**REQUIRED WORK:**
From the line containing "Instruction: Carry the" down to the last line of the material, return those lines verbatim and only those.

**DATA SHOWN:**
------------

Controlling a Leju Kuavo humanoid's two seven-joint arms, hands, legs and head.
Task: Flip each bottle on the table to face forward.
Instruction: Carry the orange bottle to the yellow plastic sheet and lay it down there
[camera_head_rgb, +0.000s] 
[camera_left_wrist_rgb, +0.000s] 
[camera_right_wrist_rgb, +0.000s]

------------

**RESULT FOR THIS EXERCISE:**
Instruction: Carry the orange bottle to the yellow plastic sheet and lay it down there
[camera_head_rgb, +0.000s] 
[camera_left_wrist_rgb, +0.000s] 
[camera_right_wrist_rgb, +0.000s]

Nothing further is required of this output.